This weekend we went to the Clay County Fair to attend a performance by a classic rock group from the late 60s - early 70s, Three Dog Night. 3DN is a bit of an unsung group - you never hear them mentioned as a candidate for induction into the Rock and Roll Hall of Fame, for example - but for a few years, they were as popular as any act, with 21 hit singles over a four year period. During those years, I know they were right up near the top of my personal musical pantheon, anyway. One of the reasons that I think 3DN has not received the attention that other acts have is that they did not write their own songs in any era where just about everyone else did.
Though they did not compose their own music, 3DN showed a genius in finding young unknown composers and bringing their music to the public.
This apparently came about because of the past experiences of one of the group's original lead singers, Chuck Negron. Negron, a native of the Bronx, spent a lot of time visiting the Brill Building in New York, a place where many of the popular songs of the 60s were composed, and the connections he made there apparently paid off in the 3DN days. Among the young composers whose material 3DN selected to record were Alan Toussaint (Play Something Sweet), Laura Nyro (Eli's Coming), Hoyt Axton (Joy to the World, Never Been to Spain), Paul Williams (Family of Man, Old Fashioned Love Song), Harry Nilsson (One) and one Elton John (Lady Samantha). The first version of John's signature song, "Your Song," that I heard, in fact, was the one recorded by 3DN.
Though the names of these composers may not be familiar to all readers, believe me, they wound up being the most successful pop tune-smiths of the day. And though 3DN is not in the Rock Hall, Toussaint and Sir Elton John are, and they may be joined someday by Nyro and Nilsson.
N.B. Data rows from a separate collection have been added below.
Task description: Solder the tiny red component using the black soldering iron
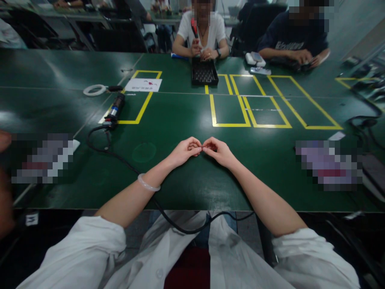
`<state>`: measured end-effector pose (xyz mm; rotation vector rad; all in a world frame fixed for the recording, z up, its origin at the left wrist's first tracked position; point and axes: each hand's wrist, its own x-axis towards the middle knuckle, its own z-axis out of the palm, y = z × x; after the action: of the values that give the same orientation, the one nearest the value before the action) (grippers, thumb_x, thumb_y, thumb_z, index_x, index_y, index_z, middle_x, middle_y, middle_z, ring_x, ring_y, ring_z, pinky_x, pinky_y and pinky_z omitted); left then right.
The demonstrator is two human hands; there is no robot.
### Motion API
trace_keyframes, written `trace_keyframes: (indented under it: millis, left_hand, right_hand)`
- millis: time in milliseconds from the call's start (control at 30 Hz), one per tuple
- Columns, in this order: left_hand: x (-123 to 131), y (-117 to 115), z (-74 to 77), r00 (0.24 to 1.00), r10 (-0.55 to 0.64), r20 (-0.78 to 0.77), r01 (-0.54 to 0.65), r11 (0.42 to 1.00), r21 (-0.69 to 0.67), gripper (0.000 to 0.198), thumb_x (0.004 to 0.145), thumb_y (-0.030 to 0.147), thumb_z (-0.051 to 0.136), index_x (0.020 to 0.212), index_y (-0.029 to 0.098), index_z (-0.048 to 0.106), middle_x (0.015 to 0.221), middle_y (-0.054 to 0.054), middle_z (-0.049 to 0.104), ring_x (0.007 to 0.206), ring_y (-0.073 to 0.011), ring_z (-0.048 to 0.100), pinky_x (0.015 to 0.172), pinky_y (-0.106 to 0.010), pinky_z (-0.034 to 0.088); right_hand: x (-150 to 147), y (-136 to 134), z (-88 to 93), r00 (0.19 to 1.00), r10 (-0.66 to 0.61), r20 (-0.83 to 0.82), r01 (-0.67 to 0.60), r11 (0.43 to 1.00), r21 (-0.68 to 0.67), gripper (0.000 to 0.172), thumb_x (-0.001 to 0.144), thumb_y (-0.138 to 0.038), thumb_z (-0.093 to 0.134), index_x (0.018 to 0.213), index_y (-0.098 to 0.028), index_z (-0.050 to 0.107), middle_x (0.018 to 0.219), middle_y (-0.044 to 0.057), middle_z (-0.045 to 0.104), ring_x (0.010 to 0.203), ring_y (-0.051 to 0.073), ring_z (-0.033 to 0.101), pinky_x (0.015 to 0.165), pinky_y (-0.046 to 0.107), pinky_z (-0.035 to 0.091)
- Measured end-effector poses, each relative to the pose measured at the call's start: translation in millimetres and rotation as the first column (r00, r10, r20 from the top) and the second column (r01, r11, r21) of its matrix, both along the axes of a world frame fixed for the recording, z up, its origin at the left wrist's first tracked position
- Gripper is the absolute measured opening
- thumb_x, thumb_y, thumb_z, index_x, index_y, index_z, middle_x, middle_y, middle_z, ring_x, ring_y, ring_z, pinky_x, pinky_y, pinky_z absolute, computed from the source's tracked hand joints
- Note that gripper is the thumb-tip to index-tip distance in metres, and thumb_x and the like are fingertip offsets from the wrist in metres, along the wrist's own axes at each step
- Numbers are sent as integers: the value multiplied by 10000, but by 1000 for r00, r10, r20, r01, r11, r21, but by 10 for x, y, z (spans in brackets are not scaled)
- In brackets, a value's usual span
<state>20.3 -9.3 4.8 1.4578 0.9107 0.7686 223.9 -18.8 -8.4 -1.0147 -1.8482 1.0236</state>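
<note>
My left hand (187, 151) and my right hand (219, 151) meet over the middle of the green table (198, 180), with their fingertips touching or nearly so. On both hands the fingers are curled, and thumb and forefinger press together. Whatever may be between the fingertips is hidden or too small to name. A pale bangle (148, 184) circles my left wrist. Left of my hands, a black cylindrical tool (116, 107) lies on the table, and a black cable (128, 161) runs from it under my left forearm and over the table's edge.
Yellow tape outlines (231, 125) mark the table. A printed sheet (143, 84) and a coiled white cable (94, 90) lie at the far left. Across the table, a person in white works at a black tray (205, 76), beside a person in dark clothing. Blurred-out items lie on both sides.
</note>
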Motion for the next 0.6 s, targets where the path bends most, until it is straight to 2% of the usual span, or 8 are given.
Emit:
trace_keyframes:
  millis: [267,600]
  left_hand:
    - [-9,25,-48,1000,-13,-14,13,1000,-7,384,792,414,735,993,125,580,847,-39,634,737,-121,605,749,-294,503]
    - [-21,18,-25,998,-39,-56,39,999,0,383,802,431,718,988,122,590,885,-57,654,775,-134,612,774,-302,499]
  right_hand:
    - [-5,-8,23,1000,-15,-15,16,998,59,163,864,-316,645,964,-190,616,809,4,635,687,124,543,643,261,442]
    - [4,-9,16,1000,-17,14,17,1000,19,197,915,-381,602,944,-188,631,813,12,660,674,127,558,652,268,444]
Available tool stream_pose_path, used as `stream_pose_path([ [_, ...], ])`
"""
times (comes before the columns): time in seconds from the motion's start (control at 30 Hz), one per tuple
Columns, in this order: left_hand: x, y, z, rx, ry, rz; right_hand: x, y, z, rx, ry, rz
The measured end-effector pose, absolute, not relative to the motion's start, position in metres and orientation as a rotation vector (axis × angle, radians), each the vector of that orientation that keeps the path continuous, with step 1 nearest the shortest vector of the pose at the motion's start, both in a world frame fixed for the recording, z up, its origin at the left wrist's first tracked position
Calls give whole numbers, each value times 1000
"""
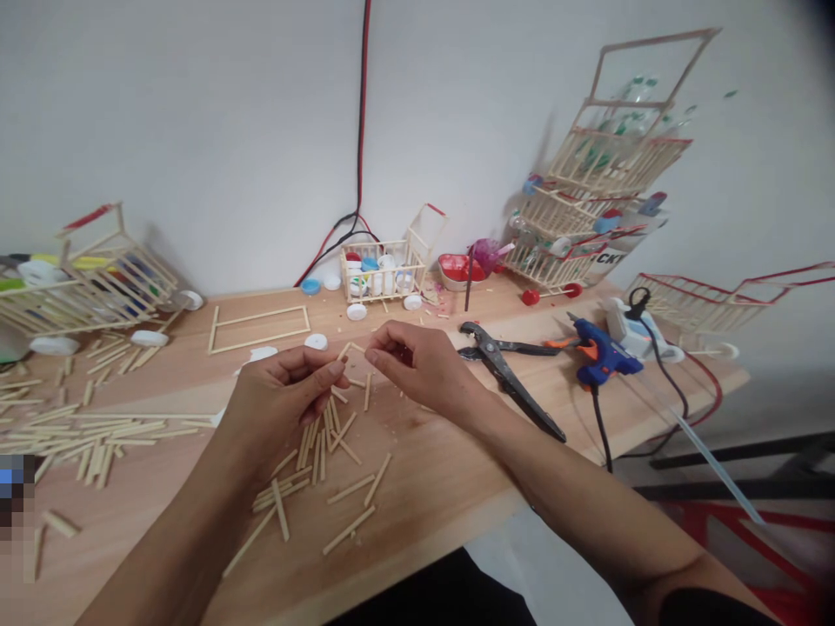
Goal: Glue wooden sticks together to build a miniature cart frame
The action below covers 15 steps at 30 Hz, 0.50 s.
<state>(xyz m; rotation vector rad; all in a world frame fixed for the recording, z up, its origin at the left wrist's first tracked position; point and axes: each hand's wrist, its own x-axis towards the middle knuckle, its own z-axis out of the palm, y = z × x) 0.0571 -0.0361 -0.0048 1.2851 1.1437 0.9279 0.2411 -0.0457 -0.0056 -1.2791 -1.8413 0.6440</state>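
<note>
My left hand (293,382) is closed in a pinch on a short wooden stick (344,351). Just to its right, my right hand (421,358) is closed too, its fingertips on another short stick (357,348). The two sticks come together at an angle between my fingertips; whether they are joined I cannot tell. Under and in front of my hands lies a loose pile of cut wooden sticks (319,452) on the wooden table (444,513). A rectangular stick frame (261,315) lies flat behind my left hand, near a white bottle cap (317,342).
Black pliers (509,369) and a blue glue gun (604,352) with its cable lie at right, beside a white power strip (630,330). Small stick carts stand at left (117,278), at the back (384,278) and stacked at right (619,165). A red dish (457,271) sits by the wall.
</note>
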Motion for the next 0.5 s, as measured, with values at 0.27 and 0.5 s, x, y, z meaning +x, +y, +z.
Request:
stream_pose_path([
  [0.27,58,-36,-4,1292,1130,923,240,-46,-5,-1294,-1843,646],
  [0.5,60,-37,-2,1251,1142,947,240,-46,-5,-1285,-1837,656],
])
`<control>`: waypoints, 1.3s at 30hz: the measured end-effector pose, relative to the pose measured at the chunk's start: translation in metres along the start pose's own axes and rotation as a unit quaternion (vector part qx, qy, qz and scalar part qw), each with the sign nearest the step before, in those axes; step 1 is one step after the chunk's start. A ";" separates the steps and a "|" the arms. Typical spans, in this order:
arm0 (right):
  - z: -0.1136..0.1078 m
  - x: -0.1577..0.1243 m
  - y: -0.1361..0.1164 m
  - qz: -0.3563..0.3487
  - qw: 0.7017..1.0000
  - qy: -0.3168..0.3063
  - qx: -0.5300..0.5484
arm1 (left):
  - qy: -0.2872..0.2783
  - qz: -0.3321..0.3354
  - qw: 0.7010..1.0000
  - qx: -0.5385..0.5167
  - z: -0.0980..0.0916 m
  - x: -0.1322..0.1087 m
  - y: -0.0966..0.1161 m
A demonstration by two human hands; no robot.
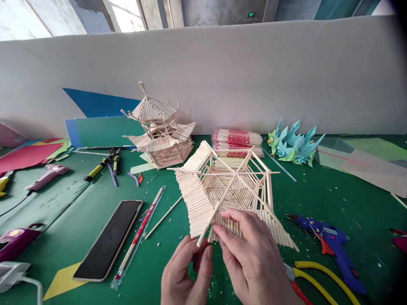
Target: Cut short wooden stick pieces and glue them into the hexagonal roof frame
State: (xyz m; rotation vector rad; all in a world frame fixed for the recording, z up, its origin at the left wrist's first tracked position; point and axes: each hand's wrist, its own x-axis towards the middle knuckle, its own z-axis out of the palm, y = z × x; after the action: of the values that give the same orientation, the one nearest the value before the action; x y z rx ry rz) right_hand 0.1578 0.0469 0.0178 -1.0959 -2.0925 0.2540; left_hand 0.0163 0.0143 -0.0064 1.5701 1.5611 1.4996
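The head camera looked down at a green table (318,203). In the middle of it sat a six-sided roof made of thin wooden sticks (229,190), tipped up toward the person. The right hand (254,258) pinched the near edge of the roof, fingers closed on a row of short sticks. The left hand (187,271) was curled shut around the low end of one long rib. The roof looked very light but easy to break, since the glued sticks could snap or pop off. The thick ribs and the corners looked like the safest places to hold. A finished stick pagoda (159,131) stood behind, and a blue glue gun (333,245) lay to the right.
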 end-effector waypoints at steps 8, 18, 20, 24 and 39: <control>-0.001 0.001 0.001 -0.007 1.000 0.009 0.000 | -0.001 -0.085 0.993 -0.079 0.003 -0.001 -0.005; 0.000 0.001 0.002 -0.016 1.000 -0.004 -0.004 | 0.032 0.066 0.995 0.063 0.007 0.000 0.002; -0.001 0.002 0.002 -0.017 1.000 -0.009 -0.005 | 0.034 0.073 0.994 0.070 0.009 0.003 0.006; -0.002 0.003 0.003 -0.014 1.000 -0.013 -0.008 | 0.037 0.072 0.993 0.081 0.010 0.005 0.010; -0.003 0.008 -0.007 0.015 0.998 0.044 0.029 | 0.010 0.023 0.999 0.041 0.005 -0.002 -0.004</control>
State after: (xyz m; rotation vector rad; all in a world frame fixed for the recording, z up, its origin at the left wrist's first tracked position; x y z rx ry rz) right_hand 0.1525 0.0483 0.0270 -1.0848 -1.9804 0.2747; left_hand 0.0200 0.0154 -0.0123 1.6516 1.6274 1.4982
Another composing team, Lennon and McCartney, also provided 3DN with the opening song on their first album , "It's For You," a unique song, never recorded by the Beatles, which shows off the three lead voices of the group. Williams had a brief acting career in the "Smokey and the Bandit" films, but is best known as the composer of "We've Only Just Begun" and many other hits by the Carpenters and Three Dog Night.
Three Dog Night were also pioneers, or ground-breakers, in a couple of areas. They were one of the first multi-racial groups (drummer Floyd Sneed was an African - American), and they were also the first (and perhaps the only) group to feature three lead singers, as Negron, Corey Wells and Danny Hutton were singers only - that is, their voices were their only instruments.
The original Three Dog Night disintegrated years ago, thanks largely to the severe drug habit of Negron, but Wells and Hutton have continued to perform through the years and original guitarist Michael Allsup and keyboard player Jimmy Greenspoon still provide the duo with strong accompaniment. The original drummer (Sneed) and bass player (Joe Schermie) have been replaced, and the guy who currently plays bass (Paul Kingery) also serves as the third singer, replacing Negron, who overcame his addiction in 1991, has written a book ("Three Dog Nightmare") about his experiences, and continues to perform as a solo act.
3DN also has another spot reserved in my memory bank, as they were the first concert my young bride and I attended (in the old Veteran's Auditorium in Des Moines) some 40 years ago this summer. I'm happy to say that, though times have changed and so have we, that young bride accompanied me to the concert again on Sunday, and we enjoyed the superb music of Three Dog Night all over again. Thanks for the memories, guys!